7. The method of detecting an optical signal according to claim 6, wherein The method further includes: The primary channel evaluation parameters and the secondary channel evaluation parameters are normalized to form a multidimensional channel state vector; classical channel quality indices within the same time window are obtained; a classical joint state space is constructed based on the multidimensional channel state vector and the classical channel quality indices; in the classical joint state space, a set of joint basis vectors is found using a hybrid algorithm of principal component analysis and canonical correlation analysis; the multidimensional channel state vector and the classical channel quality indices are projected onto the joint basis vectors to obtain compressed joint feature codewords; the compressed joint feature codewords and the identifiers of the joint basis vectors are encapsulated into reported data.

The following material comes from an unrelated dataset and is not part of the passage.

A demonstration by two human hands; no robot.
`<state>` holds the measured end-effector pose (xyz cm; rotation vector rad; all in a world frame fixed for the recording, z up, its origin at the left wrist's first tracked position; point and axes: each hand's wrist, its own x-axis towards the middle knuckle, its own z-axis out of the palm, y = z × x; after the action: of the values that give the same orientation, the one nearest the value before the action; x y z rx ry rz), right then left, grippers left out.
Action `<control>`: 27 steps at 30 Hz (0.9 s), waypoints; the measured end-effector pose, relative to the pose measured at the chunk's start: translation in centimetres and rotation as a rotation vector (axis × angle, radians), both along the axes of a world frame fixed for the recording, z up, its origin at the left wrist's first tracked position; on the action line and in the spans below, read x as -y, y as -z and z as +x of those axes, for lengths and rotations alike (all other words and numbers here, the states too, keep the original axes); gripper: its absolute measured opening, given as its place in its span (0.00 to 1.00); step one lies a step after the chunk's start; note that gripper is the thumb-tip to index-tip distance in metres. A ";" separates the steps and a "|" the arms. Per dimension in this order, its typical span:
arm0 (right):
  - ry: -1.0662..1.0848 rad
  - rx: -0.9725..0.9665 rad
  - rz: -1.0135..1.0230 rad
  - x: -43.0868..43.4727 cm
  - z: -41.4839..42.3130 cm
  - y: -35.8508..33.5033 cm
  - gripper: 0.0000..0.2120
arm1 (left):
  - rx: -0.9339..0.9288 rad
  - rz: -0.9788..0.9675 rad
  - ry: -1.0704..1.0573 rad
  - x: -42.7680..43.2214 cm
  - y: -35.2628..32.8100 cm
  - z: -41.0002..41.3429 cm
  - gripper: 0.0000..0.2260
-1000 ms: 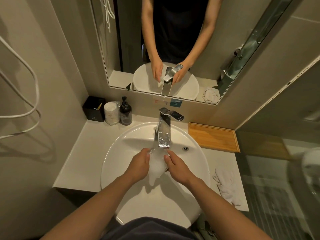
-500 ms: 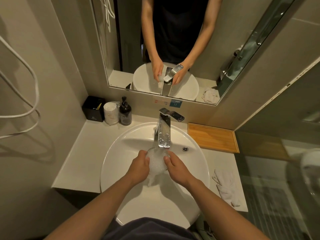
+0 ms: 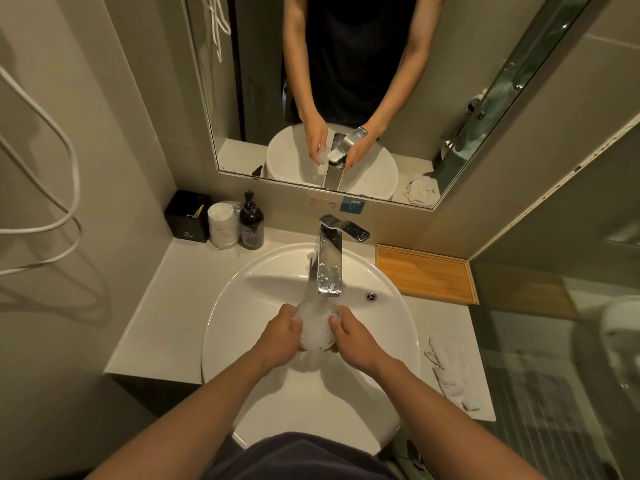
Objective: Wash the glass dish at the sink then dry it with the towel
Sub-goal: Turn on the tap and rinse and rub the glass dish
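A small clear glass dish (image 3: 316, 328), full of bubbling water, is held over the white round sink (image 3: 249, 306) right below the chrome tap's spout (image 3: 329, 268). Water runs from the spout into it. My left hand (image 3: 282, 336) grips its left side and my right hand (image 3: 351, 337) grips its right side, thumbs on the rim. A crumpled white towel (image 3: 450, 372) lies on the counter to the right of the sink.
At the back left of the counter stand a black box (image 3: 187, 216), a wrapped white roll (image 3: 222, 225) and a dark pump bottle (image 3: 251, 223). A wooden tray (image 3: 427, 273) sits at the back right. A mirror (image 3: 346, 81) hangs above; a glass partition is at the right.
Both hands have brought the dish up and closer under the spout, and it has filled with foaming water.
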<state>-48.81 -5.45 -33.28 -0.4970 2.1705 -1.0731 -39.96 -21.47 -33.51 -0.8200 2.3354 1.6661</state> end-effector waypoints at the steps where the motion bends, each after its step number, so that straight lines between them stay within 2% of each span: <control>1: -0.004 -0.005 0.001 0.1 -0.2 -0.1 0.18 | -0.009 0.001 0.023 0.1 -0.2 -0.1 0.13; 6: -0.024 -0.021 -0.046 0.3 -0.6 -0.7 0.17 | -0.083 -0.177 0.082 1.0 -0.6 -1.0 0.15; 10: 0.029 0.031 -0.049 0.1 -0.2 0.0 0.18 | -0.016 -0.081 -0.008 0.3 0.1 -0.6 0.11; 13: -0.011 -0.001 -0.008 0.0 -0.5 -0.2 0.19 | -0.012 -0.063 0.022 0.2 0.2 -0.6 0.12; 18: -0.098 -0.100 -0.031 0.1 -0.8 -0.8 0.18 | -0.133 -0.255 0.129 0.8 -0.3 -1.5 0.14; 20: -0.036 -0.071 -0.067 0.0 -0.6 -0.4 0.16 | -0.109 -0.221 0.069 0.7 0.0 -1.4 0.13; 23: 0.022 0.009 -0.051 0.0 -0.4 0.2 0.19 | -0.045 -0.088 0.003 0.4 0.4 -0.9 0.13; 25: 0.008 0.002 -0.053 0.0 -0.6 0.2 0.18 | -0.045 -0.071 0.044 0.5 0.2 -0.9 0.15; 27: -0.046 -0.038 -0.046 0.1 -0.9 -0.2 0.17 | -0.091 -0.141 0.119 0.9 0.0 -1.3 0.18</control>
<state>-49.68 -5.55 -33.10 -0.5895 2.1610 -1.0987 -41.25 -22.36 -33.50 -0.6257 2.5327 1.5367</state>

8. The method of detecting an optical signal according to claim 7, wherein, The method further includes: Based on the aforementioned unsteady coherent decay model and its core parameters, the state fidelity evolution is simulated by numerically solving the corresponding equations, and the remaining lifetime is calculated and predicted. Based on the secondary channel evaluation parameters from multiple base stations, the inter-base station disturbance correlation matrix is ​​calculated and harmful resonance frequencies are analyzed to generate a cooperative avoidance strategy. Based on the compressed joint feature codewords and joint basis vector indexes from each base station, an approximate nearest neighbor search matching is performed using the historical decision knowledge base, and a recommendation decision is output. Based on the predicted remaining lifetime, the cooperative avoidance strategy, and the recommendation decision, when the predicted remaining lifetime is lower than a predetermined threshold and there is a recommended target base station that meets the cooperative avoidance strategy, a pre-resource reservation instruction is sent to the recommended target base station, and a dual-connection mode with the recommended target base station is initiated; after the dual-connection verification period, a handover to the recommended target base station is performed based on the verification result.

9. The method of detecting an optical signal according to claim 8, wherein, The method further includes: Based on the time-slotted optical pulse sequence, the additional phase marker, and the spectral characteristics of the co-occurring optical pulse, the phase modulation information is modulated into an orthogonal polarization state and assigned staggered center frequencies for cochannel transmission; The composite signal transmitted via a common channel is demultiplexed and time-domain gated to extract time-overlapping pulses, which are then injected into a nonlinear interferometer for Bell state projection.

10. The method of detecting an optical signal according to claim 9, wherein, The method further includes: Multiple coincidence counting is performed on the output port of the nonlinear interferometer. The coincidence count is weighted based on the dual-connection verification period information to obtain the projection result. The two communicating parties compare and select based on the projection result and the sent basis vector information to extract the key fragment. A portion of the key fragments are randomly selected as test bits and compared through a classic authentication channel to estimate the error rate and correlation. When the error rate is lower than a security threshold dynamically related to the channel evaluation parameters, the remaining key fragments are corrected and privacy amplified to generate a shared key.